Everyone’s got an opinion, as the saying goes, but this narrative blip doesn’t detract from my appreciation of the EP. I do wonder, however, if since the EP’s timeline is approaching the present of 2007, that maybe “2011″ is an extrapolation of a real life situation. In my own writing, I’ve often found it difficult to give up reality in order to tell the best story. Anyway, I could play guessing games until a new century rolls around if Castleton is right about the increased lifespan, but let’s continue.

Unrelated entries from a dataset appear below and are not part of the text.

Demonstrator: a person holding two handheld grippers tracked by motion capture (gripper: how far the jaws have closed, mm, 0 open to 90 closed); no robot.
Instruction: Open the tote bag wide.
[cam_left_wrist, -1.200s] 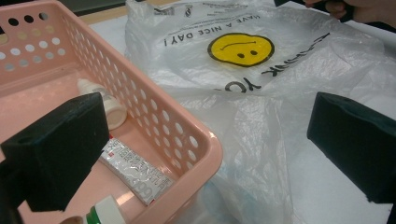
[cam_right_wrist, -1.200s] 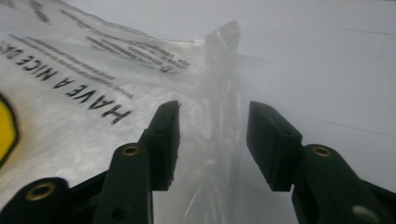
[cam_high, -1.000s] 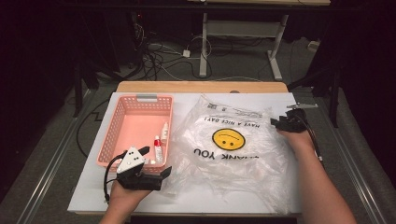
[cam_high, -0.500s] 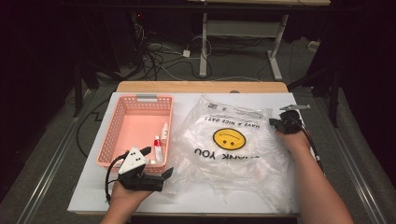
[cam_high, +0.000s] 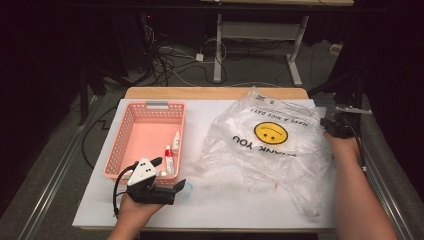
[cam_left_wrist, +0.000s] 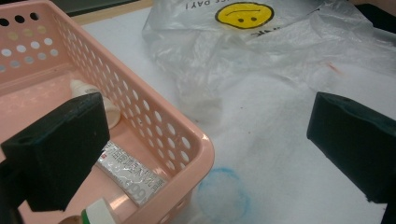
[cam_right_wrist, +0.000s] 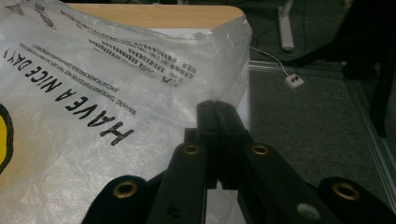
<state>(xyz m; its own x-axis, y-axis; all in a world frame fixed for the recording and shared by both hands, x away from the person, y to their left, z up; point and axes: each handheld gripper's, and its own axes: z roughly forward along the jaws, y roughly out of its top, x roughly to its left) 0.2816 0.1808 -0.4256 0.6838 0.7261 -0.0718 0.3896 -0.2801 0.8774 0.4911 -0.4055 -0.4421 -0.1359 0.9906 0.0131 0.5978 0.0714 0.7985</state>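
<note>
Right tongs (cam_right_wrist: 215, 112) have just been closing and now stand fully shut on the right edge of the clear plastic bag (cam_high: 270, 145), apparently to lift and open it. Left tongs (cam_left_wrist: 205, 140) gape wide and hold nothing, straddling the near corner of the pink basket (cam_high: 131, 145), probably waiting to pick from it. Inside lie a small white bottle (cam_high: 176, 140) and a tube (cam_high: 169, 159); the bag sprawls across the white surface (cam_high: 210, 205) just beside the basket.
</note>
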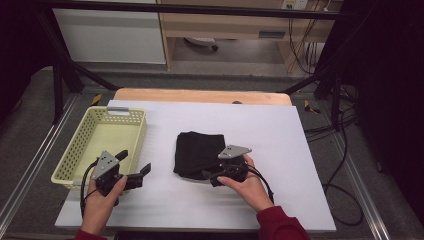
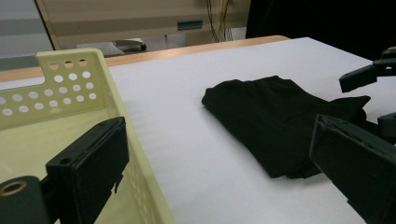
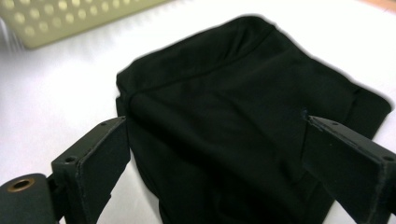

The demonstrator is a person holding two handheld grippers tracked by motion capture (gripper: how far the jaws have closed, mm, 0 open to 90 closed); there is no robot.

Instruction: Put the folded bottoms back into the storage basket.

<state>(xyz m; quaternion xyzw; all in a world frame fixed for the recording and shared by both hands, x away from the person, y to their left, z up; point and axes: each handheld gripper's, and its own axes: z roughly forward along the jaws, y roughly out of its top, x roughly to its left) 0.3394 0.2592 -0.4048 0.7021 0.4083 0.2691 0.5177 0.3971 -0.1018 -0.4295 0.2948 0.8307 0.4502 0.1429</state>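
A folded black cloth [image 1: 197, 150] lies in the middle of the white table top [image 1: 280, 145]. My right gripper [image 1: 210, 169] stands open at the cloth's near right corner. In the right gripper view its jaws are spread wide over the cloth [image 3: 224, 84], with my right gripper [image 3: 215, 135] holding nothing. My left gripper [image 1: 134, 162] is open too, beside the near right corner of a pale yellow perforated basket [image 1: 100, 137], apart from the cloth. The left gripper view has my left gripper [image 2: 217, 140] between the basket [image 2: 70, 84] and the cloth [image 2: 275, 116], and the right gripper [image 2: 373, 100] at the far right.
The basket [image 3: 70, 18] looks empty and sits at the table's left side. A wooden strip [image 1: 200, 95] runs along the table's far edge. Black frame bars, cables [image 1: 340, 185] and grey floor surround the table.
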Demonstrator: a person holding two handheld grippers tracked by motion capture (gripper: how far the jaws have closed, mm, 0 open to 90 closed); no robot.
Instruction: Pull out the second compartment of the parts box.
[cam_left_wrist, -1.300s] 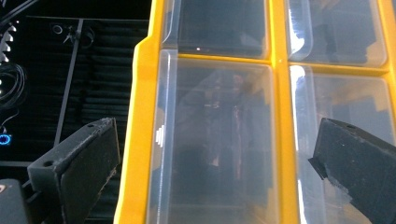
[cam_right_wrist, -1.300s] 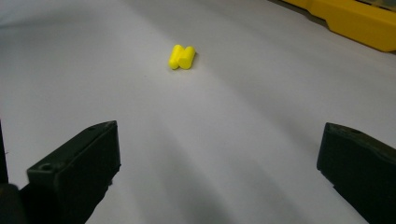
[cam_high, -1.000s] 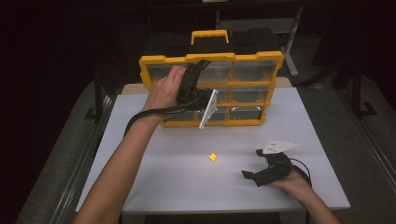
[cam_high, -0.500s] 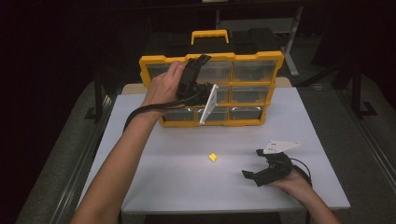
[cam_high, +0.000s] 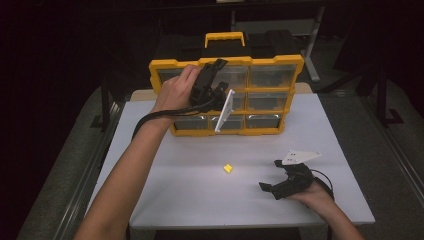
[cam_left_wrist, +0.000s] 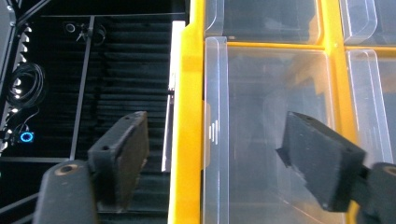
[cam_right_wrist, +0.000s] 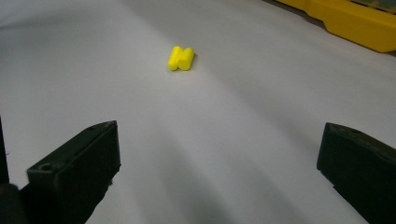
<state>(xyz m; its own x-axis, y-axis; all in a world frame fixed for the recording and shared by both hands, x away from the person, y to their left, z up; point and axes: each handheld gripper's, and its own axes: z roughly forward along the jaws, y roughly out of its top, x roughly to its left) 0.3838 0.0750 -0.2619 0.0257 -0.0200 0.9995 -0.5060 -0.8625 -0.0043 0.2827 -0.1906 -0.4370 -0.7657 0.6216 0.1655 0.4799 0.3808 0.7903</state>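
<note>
The left gripper (cam_high: 216, 80) is raised against the front of the yellow organizer (cam_high: 290, 62), at the left end of its upper rows of clear drawers. Its jaws have just been closing, yet they stand apart and press on nothing: seen along the left gripper view, one pad sits in front of a clear drawer (cam_left_wrist: 275, 130), the other hangs out past the cabinet's yellow side wall (cam_left_wrist: 187, 116), so the wall and the drawer's edge lie between them, untouched as far as can be told. The right gripper (cam_high: 272, 189) rests low on the white table (cam_high: 175, 200), well apart from the left one, held by the right hand (cam_high: 310, 192), with its jaws spread wide and empty. The small yellow piece (cam_high: 228, 168) lies on the tabletop ahead of the right gripper's open jaws, near but not between them; in the right gripper view the yellow piece (cam_right_wrist: 181, 58) sits farther up the table, a little toward the left jaw's side, looking like two short cylinders side by side. The organizer stands beyond it.
</note>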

The final track, “2007,” explains the narrator’s frustration with his musical career and his motivation for leaving it:

. . . when you have no luck to start with, you’ve nothing to part with,
and I’m not mad that I don’t have it,
I’m mad that luck should have anything to do with being an artist.

[. . .]

There was a time when I thought that I could change the country
with a few choice raps and some odd time beats,
but noise plus noise equals noise,
and the only way that noise can make silence is defeat.

The narrator has reached the point in an artist’s life where idealism hits reality. Dramatic irony drives the tension in this song. We know what happens when the narrator abandons music from the songs leading up to “2007,” but at this point he’s optimistic about giving up on his dreams:

This is not how I wanna spend the rest of my life
’cause I got it in my head that I had to stand for something?
Once you get pass that the future actually looks bright.

The lyrics do a wonderful job of depicting the sort of rationalization people go through when considering whether to stop expending the massive amounts of sweat and tears that go into pursuing a poorly paid dream. Giving up the pursuit of a dream can be an enormous weight off your shoulders, but it’s possible to lose more than just the strain. When the narrator gives up music, he also loses the only thing that anchors him and provides a sense of control in his life. Without a dream to follow, he has nothing to strive toward.

And in under 20 minutes, we’ve experienced most of a person’s life. Hopefully, we’re all inspired to continue pursuing our passions instead of hopelessly depressed about the inevitability of failure and death! A Bullet, A Lever, A Key tells an old story worth repeating, that people should pursue their own course through life instead of letting someone else choose for them. Telling the story in reverse allows Castleton to painfully layer the consequences before revealing their origin, which gives the character’s decision to abandon his dreams the entire suffocating weight of his failed life.

Now that you’ve read about Gavin Castleton’s potential future if he can’t make music viable as a career, I’ll point you once again to the place you can buy his stuff. I’m going to hold off on looking at his most recent album, Home, until the New Year, so you’ll have plenty of time to listen to it on his website, gavincastleton.com, and maybe even buy a copy so he’ll continue to make music instead of becoming a computer programmer with a drug addiction and a failed marriage. How’s that for a guilt trip?